The foregoing description is only of the preferred embodiments of the present disclosure and description of the principles of the technology being employed. It will be appreciated by persons skilled in the art that the scope of the disclosure referred to in this disclosure is not limited to the specific combinations of features described above, but also covers other embodiments which may be formed by any combination of features described above or equivalents thereof without departing from the spirit of the disclosure. Such as those described above, are mutually substituted with the technical features having similar functions disclosed in the present disclosure (but not limited thereto).

Claims

1. The method for acquiring the predicted value of the human body posture is characterized by comprising the following steps of:

acquiring a human body posture image;

extracting a feature map of the human body posture image;

inputting the gesture feature information of the N human body parts into M local prediction neural networks to obtain local gesture predicted values of the M human body parts, wherein each local prediction neural network inputs the gesture feature information of one or more human body parts, and M is a positive integer greater than or equal to 2;

and inputting the local gesture predicted values of the M human body parts into a global predicted neural network to obtain the human body gesture predicted values.

2. The method of claim 1, wherein N and M have the same value.

3. The method of claim 1, wherein when the local prediction neural network inputs the posture feature information of a plurality of human body parts, the posture feature information of the plurality of human body parts includes posture feature information of one host body part and posture feature information of at least one auxiliary human body part;

when the local prediction neural network inputs the gesture characteristic information of a human body part, the gesture characteristic information of the human body part is input.

4. The method of claim 1, wherein the N human body parts comprise several human body parts of a head, a hand, an upper arm, a lower arm, a foot, a leg, and a torso.

5. The method of claim 1, wherein the N feature extraction neural networks have the same network structure and different weight parameters.

6. The method of claim 1, wherein the feature extraction neural network, the local prediction neural network, and the global prediction neural network are convolutional neural networks comprising at least one input layer, a hidden layer, and an output layer.

7. The method of claim 6, wherein the hidden layer of the feature extraction neural network comprises at least one convolution layer and a pooling layer that form at least one convolution group for extracting features layer by layer.

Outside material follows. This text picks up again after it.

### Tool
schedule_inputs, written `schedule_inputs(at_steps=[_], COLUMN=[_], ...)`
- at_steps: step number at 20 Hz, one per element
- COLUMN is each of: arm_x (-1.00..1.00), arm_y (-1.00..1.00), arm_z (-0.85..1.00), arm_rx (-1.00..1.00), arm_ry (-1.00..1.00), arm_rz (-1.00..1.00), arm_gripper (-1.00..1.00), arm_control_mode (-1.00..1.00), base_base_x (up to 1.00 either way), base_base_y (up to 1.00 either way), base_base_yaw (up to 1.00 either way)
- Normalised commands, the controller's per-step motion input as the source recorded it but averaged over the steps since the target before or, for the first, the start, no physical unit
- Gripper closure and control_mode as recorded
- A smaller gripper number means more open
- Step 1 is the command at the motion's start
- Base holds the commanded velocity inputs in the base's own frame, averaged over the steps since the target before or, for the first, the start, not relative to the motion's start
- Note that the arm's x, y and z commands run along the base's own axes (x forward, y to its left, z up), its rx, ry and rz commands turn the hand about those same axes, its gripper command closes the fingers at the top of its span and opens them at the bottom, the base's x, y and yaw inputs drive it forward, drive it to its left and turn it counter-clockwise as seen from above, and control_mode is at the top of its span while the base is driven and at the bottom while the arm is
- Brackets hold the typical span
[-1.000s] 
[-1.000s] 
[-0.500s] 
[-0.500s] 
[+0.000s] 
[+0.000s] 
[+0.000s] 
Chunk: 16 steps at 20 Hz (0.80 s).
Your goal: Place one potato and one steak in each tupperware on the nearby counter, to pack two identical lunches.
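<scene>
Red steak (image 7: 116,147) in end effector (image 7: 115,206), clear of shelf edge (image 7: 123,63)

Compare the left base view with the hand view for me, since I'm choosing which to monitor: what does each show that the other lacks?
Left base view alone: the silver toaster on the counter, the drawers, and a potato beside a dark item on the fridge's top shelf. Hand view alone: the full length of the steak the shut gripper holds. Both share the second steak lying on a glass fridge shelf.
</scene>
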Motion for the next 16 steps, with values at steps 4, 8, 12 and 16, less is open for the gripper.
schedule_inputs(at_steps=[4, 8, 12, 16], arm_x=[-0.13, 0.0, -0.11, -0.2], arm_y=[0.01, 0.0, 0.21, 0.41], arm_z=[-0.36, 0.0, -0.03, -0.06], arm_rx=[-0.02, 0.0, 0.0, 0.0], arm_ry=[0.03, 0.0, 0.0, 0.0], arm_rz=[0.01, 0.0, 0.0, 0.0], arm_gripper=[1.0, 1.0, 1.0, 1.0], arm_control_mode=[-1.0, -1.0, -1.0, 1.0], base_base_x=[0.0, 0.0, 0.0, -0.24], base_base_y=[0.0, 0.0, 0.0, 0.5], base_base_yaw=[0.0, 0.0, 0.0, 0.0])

8. The method of claim 7, wherein the hidden layer further comprises at least one of an active layer, a fully connected layer, and a BN layer.

9. A human body posture prediction value acquisition apparatus, characterized by comprising:

an image acquisition unit for acquiring a human body posture image;

the local prediction unit is used for inputting the gesture feature information of the N human body parts into M local prediction neural networks to obtain local gesture predicted values of the M human body parts, wherein each local prediction neural network inputs the gesture feature information of one or more human body parts, and M is a positive integer greater than or equal to 2;

and the whole prediction unit is used for inputting the local gesture predicted values of the M human body parts into a whole prediction neural network to obtain the human body gesture predicted values.

10. A server, comprising:

one or more processors;

a memory for storing one or more programs;

the one or more programs, when executed by the one or more processors, cause the one or more processors to implement the method of obtaining a human posture prediction value as recited in any one of claims 1-8.

11. A computer readable storage medium, on which a computer program is stored, characterized in that the computer program, when being executed by a processor, implements a method of acquiring a human body posture prediction value according to any one of claims 1-8.